Thursday, January 15, 2009

How Do Companies Find Images With Copyright Issues?

Well, here's a very interesting subject. In the early years of the Internet, nobody would know you existed unless you told them. In fact, you pretty much had to beat them over the head to get them to use their computer let alone the "Internet." Today, anything that connects to the Internet, including Intranets and private networks, becomes publicly available.

Google is a dominant behemoth of finding stuff, bringing rise to Google Hacking. It doesn't take long for Google to rush through your site and collect enough information to make you blush. You might even read Google to find out more about yourself than you currently know. Lets just assume you understand how Google collects information and "crawls" and "spiders" the Internet looking for stuff to index and cache. Google is not the only company to invent such a mehanism.

Bad Robots are engines similar to Google in terms of their desire to find Online content. Google is a Good Robot, because they respect our wishes and try to work nicely with us. Google rocks! Bad Robots disrespect your wishes and couldn't care less about your privacy, safety, or concerns. Placing a robots.txt file will be absolutely pointless for Bad Robots. In fact, Bad Robots will use your robots.txt file to find stuff they may otherwise miss. This is an important caveat regarding robots.txt files, as you must NOT specify stuff you want excluded from crawls and spidering, unless you don't mind it becoming public.

If it's sensitive information you seek to protect, you must protect it via authentication and through server features that limit access. We'll discuss this subject elsewhere.

Bad Robots are simply packages of software that are designed to find and sometimes retrieve. From what I have gathered in my reading is that an Isreali company wrote a complex search engine (robot) that specifically handles image comparisons. Bad Companies that manage image distribution and write nasty letters to often nice people use such software to find as many victims as they can.

The first thing they do is load all of their managed images into the Bad Robot and set it to hunt like a bulldog. It spiders sites collecting link structures just like Google does to index the World Wide Web. Where Google respects your privacy requests, the bad image robot steps on your toes and indexes everything. The links are reduced to a unique set of places to revisit for inspection. The crawler then browses all of the links and loads all of the web page images into the comparison routine. It then compares the retrieved image against its database of "protected" images for the Bad Company. If a match is found, a screenshot is generated of the "infirnging" web page, and a report is made to the "owner" of the image copyrights.
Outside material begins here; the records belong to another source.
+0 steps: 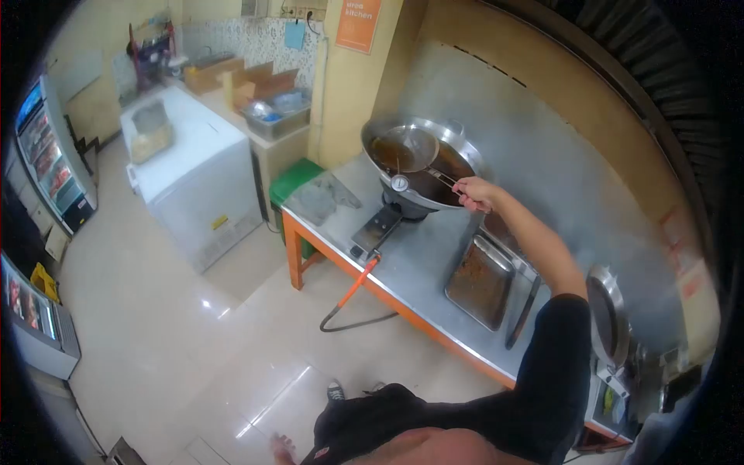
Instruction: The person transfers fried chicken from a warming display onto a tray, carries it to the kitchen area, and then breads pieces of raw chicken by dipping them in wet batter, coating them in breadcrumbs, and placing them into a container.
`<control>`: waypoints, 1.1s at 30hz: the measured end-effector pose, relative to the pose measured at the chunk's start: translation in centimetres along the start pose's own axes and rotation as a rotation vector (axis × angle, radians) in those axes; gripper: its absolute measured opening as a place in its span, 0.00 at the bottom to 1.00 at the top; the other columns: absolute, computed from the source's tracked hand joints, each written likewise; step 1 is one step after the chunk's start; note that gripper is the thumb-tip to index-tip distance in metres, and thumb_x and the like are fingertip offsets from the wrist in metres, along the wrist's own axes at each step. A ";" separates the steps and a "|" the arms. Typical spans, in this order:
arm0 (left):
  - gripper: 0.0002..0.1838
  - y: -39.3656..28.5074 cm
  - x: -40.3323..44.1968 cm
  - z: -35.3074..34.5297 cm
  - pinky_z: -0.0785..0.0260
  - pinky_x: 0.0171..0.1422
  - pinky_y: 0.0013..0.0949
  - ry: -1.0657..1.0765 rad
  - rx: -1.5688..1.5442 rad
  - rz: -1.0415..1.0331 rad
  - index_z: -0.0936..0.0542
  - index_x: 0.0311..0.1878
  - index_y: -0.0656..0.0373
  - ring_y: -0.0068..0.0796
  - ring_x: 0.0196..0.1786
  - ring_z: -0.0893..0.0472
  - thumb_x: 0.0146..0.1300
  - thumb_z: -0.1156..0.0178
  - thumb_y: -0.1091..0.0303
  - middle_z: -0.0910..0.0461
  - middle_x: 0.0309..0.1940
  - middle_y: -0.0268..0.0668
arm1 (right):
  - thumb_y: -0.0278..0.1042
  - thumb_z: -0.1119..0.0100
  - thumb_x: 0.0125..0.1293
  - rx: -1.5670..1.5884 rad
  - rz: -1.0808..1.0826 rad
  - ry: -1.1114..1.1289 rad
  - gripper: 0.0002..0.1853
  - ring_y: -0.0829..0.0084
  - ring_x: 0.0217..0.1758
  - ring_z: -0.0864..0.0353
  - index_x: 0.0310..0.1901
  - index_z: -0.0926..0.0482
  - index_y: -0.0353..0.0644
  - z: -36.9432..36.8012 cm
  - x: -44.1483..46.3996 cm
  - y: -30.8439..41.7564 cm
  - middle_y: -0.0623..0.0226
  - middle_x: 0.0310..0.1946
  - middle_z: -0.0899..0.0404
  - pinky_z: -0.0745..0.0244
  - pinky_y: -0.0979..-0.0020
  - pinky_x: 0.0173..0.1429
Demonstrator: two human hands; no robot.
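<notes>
My right hand (474, 194) is closed round the handle of a round wire strainer (418, 149). The strainer's basket lies over the dark oil in a large metal wok (373, 159). A round dial thermometer (399, 184) sits at the wok's near rim. Under the wok is a gas burner (377, 230) with an orange hose (358, 284) attached. Low in the view, my left hand (284, 448) hangs above the floor, away from the table, its fingers apart and holding nothing.
Right of the burner, a metal tray (480, 284) with brown residue lies on the steel-topped table (418, 267), beside dark-handled tongs or a similar tool (524, 314). Another pan (608, 318) stands at the right. A white chest freezer (198, 186) and a green bin (293, 180) are at the left.
</notes>
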State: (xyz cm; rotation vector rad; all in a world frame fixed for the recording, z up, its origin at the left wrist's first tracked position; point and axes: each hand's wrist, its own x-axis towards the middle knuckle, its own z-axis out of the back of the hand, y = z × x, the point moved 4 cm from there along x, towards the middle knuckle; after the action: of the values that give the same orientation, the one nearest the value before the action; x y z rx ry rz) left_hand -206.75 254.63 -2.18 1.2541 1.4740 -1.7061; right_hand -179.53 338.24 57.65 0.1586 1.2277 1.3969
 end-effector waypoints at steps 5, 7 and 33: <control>0.29 0.6 -0.6 0.5 0.33 0.34 0.50 0.001 0.005 0.043 0.36 0.70 0.35 0.43 0.44 0.26 0.70 0.52 0.38 0.26 0.51 0.35 | 0.35 0.63 0.79 0.198 -0.002 0.009 0.07 0.84 0.15 0.41 0.51 0.34 0.47 -0.2 3.3 0.0 0.74 0.21 0.35 0.44 0.80 0.15; 0.29 1.0 -0.6 1.2 0.33 0.34 0.49 0.001 0.004 0.057 0.36 0.70 0.35 0.42 0.43 0.25 0.69 0.52 0.38 0.26 0.50 0.35 | 0.35 0.63 0.79 0.289 -0.018 0.003 0.07 0.84 0.15 0.40 0.51 0.34 0.47 -0.2 3.6 -0.2 0.75 0.21 0.35 0.44 0.81 0.15; 0.27 -1.3 -1.4 2.0 0.31 0.31 0.43 -0.013 0.037 0.089 0.32 0.66 0.38 0.37 0.37 0.24 0.68 0.48 0.41 0.24 0.44 0.33 | 0.35 0.61 0.78 0.346 0.259 -0.409 0.15 0.77 0.13 0.36 0.59 0.33 0.37 8.5 -2.4 -5.7 0.66 0.19 0.32 0.44 0.73 0.14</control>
State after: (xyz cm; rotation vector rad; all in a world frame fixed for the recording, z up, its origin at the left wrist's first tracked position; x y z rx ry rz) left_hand -207.91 252.79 -0.37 1.3050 1.3645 -1.6869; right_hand -169.09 339.56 58.51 0.8282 1.1170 1.2747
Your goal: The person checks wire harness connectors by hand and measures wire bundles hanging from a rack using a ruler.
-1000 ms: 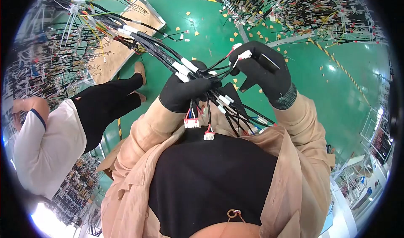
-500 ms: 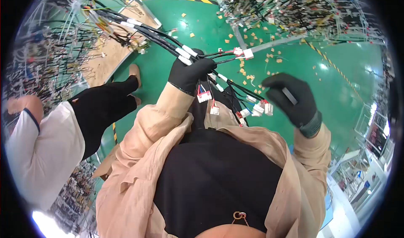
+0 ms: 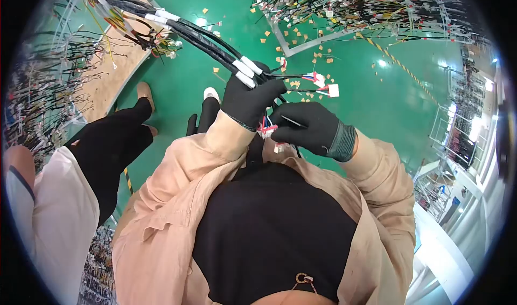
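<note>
My left hand (image 3: 249, 101), in a black glove, is wrapped round a wire harness (image 3: 207, 42) of thick black cables with white label sleeves (image 3: 246, 70). Short wire ends with white connectors (image 3: 333, 90) stick out to the right of that hand. My right hand (image 3: 311, 128), also gloved in black, is closed, its fingertips at a red-and-white connector (image 3: 267, 130) that hangs below my left hand. A thin grey strip (image 3: 293, 121) shows between the right-hand fingers. Whether those fingertips grip the connector, I cannot tell. Another white connector (image 3: 279, 147) hangs just beneath.
Dense bundles of wires hang at the top right (image 3: 366, 8) and along the left (image 3: 54, 84). A person in a white top (image 3: 62, 202) stands close on my left. Small tan scraps (image 3: 318, 54) litter the green floor (image 3: 371, 105). A wooden board (image 3: 110, 78) lies upper left.
My right hand has moved left and inward, from apart on the right to the connectors beside my left hand. My left hand keeps its hold on the harness. The view has shifted slightly.
</note>
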The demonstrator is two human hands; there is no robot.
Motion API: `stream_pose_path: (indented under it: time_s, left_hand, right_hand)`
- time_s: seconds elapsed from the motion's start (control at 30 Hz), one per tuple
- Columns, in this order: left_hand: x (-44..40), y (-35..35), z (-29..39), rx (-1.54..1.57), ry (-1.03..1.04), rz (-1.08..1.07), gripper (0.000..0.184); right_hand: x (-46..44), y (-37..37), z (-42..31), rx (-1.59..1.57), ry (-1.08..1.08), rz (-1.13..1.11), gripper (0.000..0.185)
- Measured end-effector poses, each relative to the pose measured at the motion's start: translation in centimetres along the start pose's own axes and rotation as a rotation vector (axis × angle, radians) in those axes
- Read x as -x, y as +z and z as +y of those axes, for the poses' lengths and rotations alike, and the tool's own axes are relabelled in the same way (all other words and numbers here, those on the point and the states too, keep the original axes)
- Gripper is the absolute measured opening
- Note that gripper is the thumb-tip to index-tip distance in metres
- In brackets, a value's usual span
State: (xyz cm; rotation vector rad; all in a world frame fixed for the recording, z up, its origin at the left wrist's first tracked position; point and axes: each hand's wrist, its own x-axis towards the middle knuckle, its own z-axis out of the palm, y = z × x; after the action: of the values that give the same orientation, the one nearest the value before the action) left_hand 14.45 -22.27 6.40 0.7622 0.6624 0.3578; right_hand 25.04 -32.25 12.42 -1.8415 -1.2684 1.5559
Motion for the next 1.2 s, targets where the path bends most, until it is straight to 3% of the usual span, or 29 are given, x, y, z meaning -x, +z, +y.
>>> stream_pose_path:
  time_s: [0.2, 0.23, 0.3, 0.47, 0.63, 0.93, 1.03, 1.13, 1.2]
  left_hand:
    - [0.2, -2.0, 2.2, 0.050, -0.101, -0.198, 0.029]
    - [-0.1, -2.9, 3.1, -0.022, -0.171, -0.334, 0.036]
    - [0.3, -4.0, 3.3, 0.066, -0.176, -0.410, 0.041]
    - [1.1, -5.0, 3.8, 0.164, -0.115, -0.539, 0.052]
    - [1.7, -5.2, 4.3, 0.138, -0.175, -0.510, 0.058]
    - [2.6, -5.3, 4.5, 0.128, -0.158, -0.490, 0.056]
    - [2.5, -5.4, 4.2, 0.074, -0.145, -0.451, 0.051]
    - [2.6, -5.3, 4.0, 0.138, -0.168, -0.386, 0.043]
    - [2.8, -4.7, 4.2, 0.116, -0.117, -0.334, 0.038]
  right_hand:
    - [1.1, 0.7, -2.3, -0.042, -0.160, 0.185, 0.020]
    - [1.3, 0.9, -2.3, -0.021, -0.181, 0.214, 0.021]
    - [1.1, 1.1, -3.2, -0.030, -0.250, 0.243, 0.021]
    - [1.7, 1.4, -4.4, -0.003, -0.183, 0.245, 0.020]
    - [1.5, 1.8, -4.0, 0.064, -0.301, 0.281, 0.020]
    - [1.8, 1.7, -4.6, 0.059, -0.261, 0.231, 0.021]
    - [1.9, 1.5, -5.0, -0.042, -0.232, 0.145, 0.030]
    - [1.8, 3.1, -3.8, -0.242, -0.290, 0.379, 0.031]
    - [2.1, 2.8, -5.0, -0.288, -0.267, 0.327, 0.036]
The Bad Robot most likely uses crafted programming that maximizes its effect, minimizes repetition, and uses a reduction theory for category or color palette subsecting. I'm just pulling this out of my wooly hat, but I'm sure it's a crazy program.

Word is that the bad image distributors split the profits 50-50 with the software developers. This is not a fact that can be supported to date. But, if this is true, you can see how inspired the companies with Bad Robots would be to find "offenders." In fact, I think this would inspire them to step over the line of reasonable discovery and be too inclusive rather than reasonably exclusive. If you possibly fit the ticket as, "a sucker who will pay the demanded amount from an extortion letter," you'll get it.

Word on the street is that Bad Image Companies will try to use Online resources like "The Wayback Time Machine" and that leads us to another article to explain how to Cleanse Your Internet Footprint from them too. From what I can tell, these Bad Image Companies use automation to prepare their letters, and there are supposedly thousands of them pouring out to the benefit of FedEx. [Not sure if we should be unhappy with FedEx, but who shoots the messenger anymore?] It remains to be determined how much legitimate research these Bad Image Companies do to substantiate and prove their claims.

Someone bought images from an old stock images company, which was bought by a Bad Image Company. The Bad Image Company later bought the old stock images company, then laid claim to their images by sending out Copyright Infringement Demand Extorion Letters. Does the Bad Image Company know their dates are screwed up? Does the automation find the potential copyright date, or perhaps the date they acquired the old stock images company, and state that as the date, for convenience? I don't know, but would love to find out.

If you have information about how Bad Companies are finding images that potentially infringe on their "rights," I'd like to hear about it, so we can share with the people in need of information. Hopefully the Good Image Companies will see what's going on use it to their advantage, by staying nice and making us proponents of their businesses.